WHAT YOU NEED TO DO
Apart from the pictures, everything in the lines below must be printed exactly.

▶

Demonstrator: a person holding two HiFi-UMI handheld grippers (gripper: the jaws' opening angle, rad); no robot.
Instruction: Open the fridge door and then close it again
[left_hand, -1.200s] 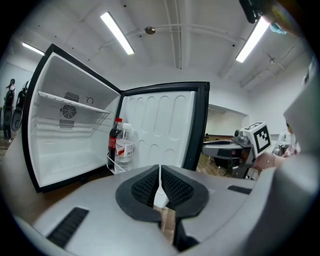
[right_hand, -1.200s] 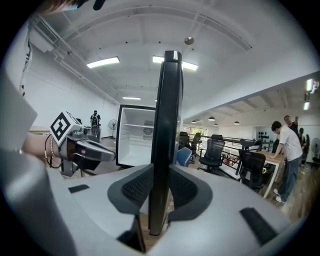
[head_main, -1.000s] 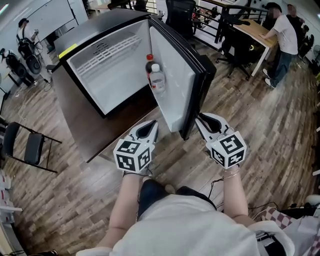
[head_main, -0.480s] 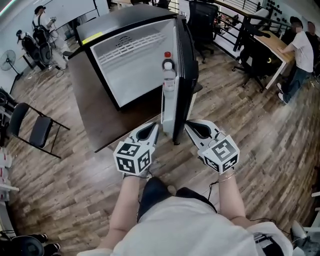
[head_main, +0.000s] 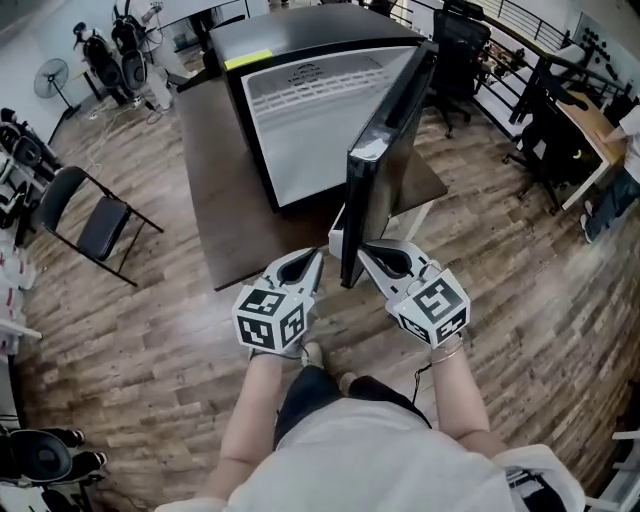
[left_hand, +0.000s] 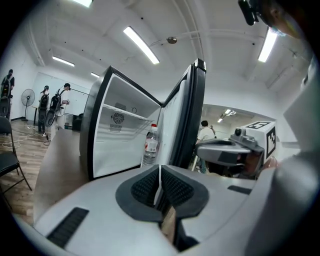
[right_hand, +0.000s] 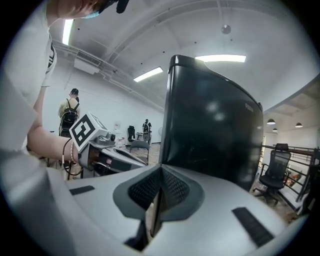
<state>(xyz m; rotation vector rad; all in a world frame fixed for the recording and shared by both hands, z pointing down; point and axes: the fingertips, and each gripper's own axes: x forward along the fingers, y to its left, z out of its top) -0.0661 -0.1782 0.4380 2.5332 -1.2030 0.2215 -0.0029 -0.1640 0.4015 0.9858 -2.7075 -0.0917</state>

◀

COMPLETED EXERCISE
Demonstrator: a person holding two HiFi-UMI handheld grippers (gripper: the jaws' opening angle, rad); no robot.
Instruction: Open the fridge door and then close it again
[left_hand, -1.200s] 
[right_hand, -1.200s] 
[head_main, -1.000s] 
[head_main, -0.480s] 
[head_main, +0.000s] 
[left_hand, +0.000s] 
[right_hand, +0.000s] 
<state>(xyz m; rotation vector rad; all in a world frame fixed for the recording and shared by both hands, z pointing down; point and axes: the fingertips, and each gripper's own axes: x forward along the fingers, y to its left, z out of its top) -0.0661 -0.1782 0.4380 2.5332 -1.2030 0.2215 -0.0029 -0.1640 0.4015 0.9858 -2.7075 -0.0917</state>

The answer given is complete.